- League: OK Liga
- Sport: Roller hockey
- League champions: Barcelona Sorli Discau
- Runners-up: Alnimar Reus Deportiu
- Relegated to Primera División: Epson Cerdanyola Caixa Penedès Vilafranca Esfer Oviedo

OK Liga seasons
- ← 2006–072008–09 →

= 2007–08 OK Liga =

The 2007–08 OK Liga was the 39th season of the top-tier league of rink hockey in Spain.

Barcelona Sorli Discau finished the league as champion.

==Competition format==
Sixteen teams joined the league.

The eight first teams at the end of the regular season qualified for the playoffs while the three last teams were relegated to Primera División.

==Regular season==

| Pos | Team | Pld | W | D | L | GF | GA | GD | Pts | Qualification or relegation |
| 1 | Barcelona Sorli Discau | 30 | 25 | 3 | 2 | 123 | 48 | +75 | 78 | Qualification to playoffs |
| 2 | Alnimar Reus Deportiu | 33 | 20 | 9 | 4 | 113 | 71 | +42 | 69 |
| 3 | Coinasa Liceo | 30 | 16 | 5 | 9 | 92 | 66 | +26 | 53 |
| 4 | Roncato Vic | 30 | 15 | 7 | 8 | 70 | 47 | +23 | 52 |
| 5 | Noia Freixenet | 30 | 15 | 6 | 9 | 77 | 66 | +11 | 51 |
| 6 | Viva Hàbitat Blanes | 30 | 15 | 4 | 11 | 70 | 57 | +13 | 49 |
| 7 | Cemex Tenerife | 30 | 13 | 8 | 9 | 90 | 83 | +7 | 47 |
| 8 | Proinosa Igualada | 30 | 13 | 6 | 11 | 85 | 78 | +7 | 45 |
| 9 | Grup Clima Mataró | 30 | 13 | 4 | 13 | 77 | 78 | −1 | 43 |  |
| 10 | Vilanova L'Ull Blau | 30 | 10 | 8 | 12 | 64 | 75 | −11 | 38 |
| 11 | Grup Castillo Lleida | 30 | 8 | 7 | 15 | 73 | 87 | −14 | 31 |
| 12 | Grup Lloret | 30 | 7 | 9 | 14 | 58 | 82 | −24 | 30 |
| 13 | Güell Voltregà | 30 | 6 | 11 | 13 | 63 | 92 | −29 | 29 |
| 14 | Epson Cerdanyola | 30 | 8 | 5 | 17 | 70 | 94 | −24 | 29 | Relegation to Primera División |
| 15 | Caixa Penedès Vilafranca | 30 | 8 | 4 | 18 | 65 | 94 | −29 | 28 |
| 16 | Esfer Oviedo | 30 | 2 | 2 | 26 | 51 | 123 | −72 | 8 |

==Playoffs==
Quarterfinals were played with a best-of-three format, while semifinals and final were played with a best-of-five series.
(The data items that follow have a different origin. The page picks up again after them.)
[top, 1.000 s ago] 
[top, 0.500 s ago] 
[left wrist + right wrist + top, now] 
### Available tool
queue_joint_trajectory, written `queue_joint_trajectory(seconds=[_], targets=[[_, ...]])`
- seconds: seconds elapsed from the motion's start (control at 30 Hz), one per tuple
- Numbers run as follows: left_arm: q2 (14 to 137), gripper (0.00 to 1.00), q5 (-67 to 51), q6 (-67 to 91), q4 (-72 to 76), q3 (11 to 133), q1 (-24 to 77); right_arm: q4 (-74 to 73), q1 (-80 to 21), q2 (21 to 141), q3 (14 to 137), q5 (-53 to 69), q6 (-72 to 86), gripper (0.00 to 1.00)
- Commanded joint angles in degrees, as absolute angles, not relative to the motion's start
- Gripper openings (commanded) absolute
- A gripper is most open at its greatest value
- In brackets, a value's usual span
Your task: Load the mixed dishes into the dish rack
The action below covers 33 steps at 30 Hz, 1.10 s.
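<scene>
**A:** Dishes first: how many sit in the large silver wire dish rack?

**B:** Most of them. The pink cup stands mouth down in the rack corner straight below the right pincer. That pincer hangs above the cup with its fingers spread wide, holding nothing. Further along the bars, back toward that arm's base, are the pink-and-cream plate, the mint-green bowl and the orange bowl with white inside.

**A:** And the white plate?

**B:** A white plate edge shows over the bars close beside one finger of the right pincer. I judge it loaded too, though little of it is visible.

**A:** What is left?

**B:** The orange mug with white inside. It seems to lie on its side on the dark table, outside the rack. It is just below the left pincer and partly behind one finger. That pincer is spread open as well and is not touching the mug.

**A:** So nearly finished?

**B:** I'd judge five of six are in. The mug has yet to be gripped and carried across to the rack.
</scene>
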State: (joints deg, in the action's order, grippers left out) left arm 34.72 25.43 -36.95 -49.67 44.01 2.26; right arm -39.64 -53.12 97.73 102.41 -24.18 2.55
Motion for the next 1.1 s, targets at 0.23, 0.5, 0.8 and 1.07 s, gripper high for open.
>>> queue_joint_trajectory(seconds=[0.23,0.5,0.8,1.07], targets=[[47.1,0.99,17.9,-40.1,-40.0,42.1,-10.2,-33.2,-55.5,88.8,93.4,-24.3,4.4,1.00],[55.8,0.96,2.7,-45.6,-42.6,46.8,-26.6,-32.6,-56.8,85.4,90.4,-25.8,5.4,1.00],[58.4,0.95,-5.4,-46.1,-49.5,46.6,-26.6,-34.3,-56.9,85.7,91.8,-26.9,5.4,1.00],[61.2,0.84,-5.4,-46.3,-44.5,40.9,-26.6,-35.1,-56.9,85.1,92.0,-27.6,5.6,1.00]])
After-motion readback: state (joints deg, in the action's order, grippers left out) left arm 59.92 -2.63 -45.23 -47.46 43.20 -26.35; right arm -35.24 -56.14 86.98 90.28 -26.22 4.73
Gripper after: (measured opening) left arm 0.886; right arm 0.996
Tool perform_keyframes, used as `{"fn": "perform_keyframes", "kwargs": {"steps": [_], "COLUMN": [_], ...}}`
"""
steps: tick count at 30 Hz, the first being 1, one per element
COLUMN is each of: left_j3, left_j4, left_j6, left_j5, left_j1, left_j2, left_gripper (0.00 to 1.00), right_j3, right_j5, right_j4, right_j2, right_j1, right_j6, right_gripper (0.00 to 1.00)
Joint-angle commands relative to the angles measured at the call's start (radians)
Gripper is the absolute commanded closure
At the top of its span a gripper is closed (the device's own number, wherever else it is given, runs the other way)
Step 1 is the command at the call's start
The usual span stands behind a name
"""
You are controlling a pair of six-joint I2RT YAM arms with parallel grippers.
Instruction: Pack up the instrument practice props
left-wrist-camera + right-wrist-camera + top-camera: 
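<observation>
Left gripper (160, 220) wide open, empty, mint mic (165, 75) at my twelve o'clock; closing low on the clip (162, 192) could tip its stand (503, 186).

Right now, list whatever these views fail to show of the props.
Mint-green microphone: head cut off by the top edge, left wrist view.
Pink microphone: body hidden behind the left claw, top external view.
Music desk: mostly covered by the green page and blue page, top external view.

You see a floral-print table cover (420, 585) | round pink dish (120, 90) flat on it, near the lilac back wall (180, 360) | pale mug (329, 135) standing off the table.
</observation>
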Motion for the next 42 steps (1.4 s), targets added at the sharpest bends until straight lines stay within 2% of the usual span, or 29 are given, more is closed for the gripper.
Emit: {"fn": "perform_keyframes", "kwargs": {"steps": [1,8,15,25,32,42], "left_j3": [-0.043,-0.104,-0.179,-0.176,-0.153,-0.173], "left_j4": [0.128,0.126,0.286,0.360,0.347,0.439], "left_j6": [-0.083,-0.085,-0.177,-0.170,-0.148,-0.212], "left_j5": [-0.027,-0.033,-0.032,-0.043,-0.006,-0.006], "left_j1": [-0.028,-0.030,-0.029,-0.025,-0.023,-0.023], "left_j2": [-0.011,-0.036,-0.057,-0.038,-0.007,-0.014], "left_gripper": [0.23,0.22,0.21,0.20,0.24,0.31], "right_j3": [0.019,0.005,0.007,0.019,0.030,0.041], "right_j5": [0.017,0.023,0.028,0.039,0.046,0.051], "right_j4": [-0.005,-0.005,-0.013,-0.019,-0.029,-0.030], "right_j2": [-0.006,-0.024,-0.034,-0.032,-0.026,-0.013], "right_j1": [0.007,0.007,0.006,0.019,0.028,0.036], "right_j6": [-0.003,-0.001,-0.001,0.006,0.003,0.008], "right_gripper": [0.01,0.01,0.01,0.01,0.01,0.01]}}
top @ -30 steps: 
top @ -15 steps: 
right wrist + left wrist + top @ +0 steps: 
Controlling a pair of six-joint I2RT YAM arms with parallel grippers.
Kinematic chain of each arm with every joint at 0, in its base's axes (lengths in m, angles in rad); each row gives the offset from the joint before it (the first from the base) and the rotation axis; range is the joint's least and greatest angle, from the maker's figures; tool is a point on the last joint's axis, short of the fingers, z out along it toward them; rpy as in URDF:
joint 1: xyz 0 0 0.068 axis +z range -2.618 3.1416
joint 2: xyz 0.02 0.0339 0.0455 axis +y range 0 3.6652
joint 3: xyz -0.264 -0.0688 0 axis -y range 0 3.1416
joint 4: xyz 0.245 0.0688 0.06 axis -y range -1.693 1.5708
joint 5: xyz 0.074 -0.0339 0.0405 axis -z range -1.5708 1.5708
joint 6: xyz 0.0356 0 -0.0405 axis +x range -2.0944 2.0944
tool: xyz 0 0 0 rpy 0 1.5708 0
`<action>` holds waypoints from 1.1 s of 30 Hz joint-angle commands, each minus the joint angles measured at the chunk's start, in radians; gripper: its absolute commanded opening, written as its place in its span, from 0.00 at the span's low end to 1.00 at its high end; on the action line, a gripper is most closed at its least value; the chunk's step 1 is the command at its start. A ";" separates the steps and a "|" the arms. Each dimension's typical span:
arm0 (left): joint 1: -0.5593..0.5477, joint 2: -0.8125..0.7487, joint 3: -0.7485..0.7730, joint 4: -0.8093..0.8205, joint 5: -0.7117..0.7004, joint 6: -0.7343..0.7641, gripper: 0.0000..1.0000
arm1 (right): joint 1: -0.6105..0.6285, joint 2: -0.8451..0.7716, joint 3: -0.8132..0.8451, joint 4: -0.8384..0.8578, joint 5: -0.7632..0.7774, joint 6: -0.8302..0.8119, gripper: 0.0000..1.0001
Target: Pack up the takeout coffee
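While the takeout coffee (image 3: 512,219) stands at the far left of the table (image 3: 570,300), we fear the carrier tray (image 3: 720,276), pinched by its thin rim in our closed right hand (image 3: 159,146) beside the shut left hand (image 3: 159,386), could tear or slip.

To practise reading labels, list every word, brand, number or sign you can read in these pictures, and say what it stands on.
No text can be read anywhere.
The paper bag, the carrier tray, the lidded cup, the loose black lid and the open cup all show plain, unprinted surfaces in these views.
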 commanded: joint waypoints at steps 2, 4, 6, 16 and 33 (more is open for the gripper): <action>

Seeded teams played games 1, 2 and 5 of each series at home.

==Final standings==

| Pos | Team | Qualification or relegation |
| 1 | Barcelona Sorli Discau | CERH European League |
| 2 | Alnimar Reus Deportiu |
| 3 | Coinasa Liceo |
| 4 | Noia Freixenet |
| 5 | Roncato Vic |
| 6 | Viva Hàbitat Blanes | CERS Cup |
| 7 | Cemex Tenerife | CERH European League |
| 8 | Proinosa Igualada |
| 9 | Grup Clima Mataró | CERS Cup |
| 10 | Vilanova L'Ull Blau | CERH European League |
| 11 | Grup Castillo Lleida |  |
| 12 | Grup Lloret | CERS Cup |
| 13 | Güell Voltregà |  |
| 14 | Epson Cerdanyola | Relegation to Primera División |
| 15 | Caixa Penedès Vilafranca |
| 16 | Esfer Oviedo |

==Copa del Rey==

The 2008 Copa del Rey was the 65th edition of the Spanish men's roller hockey cup. It was played in Igualada between the eight first qualified teams after the first half of the season.

Noia Freixenet won its 2nd cup, ten years after its first one.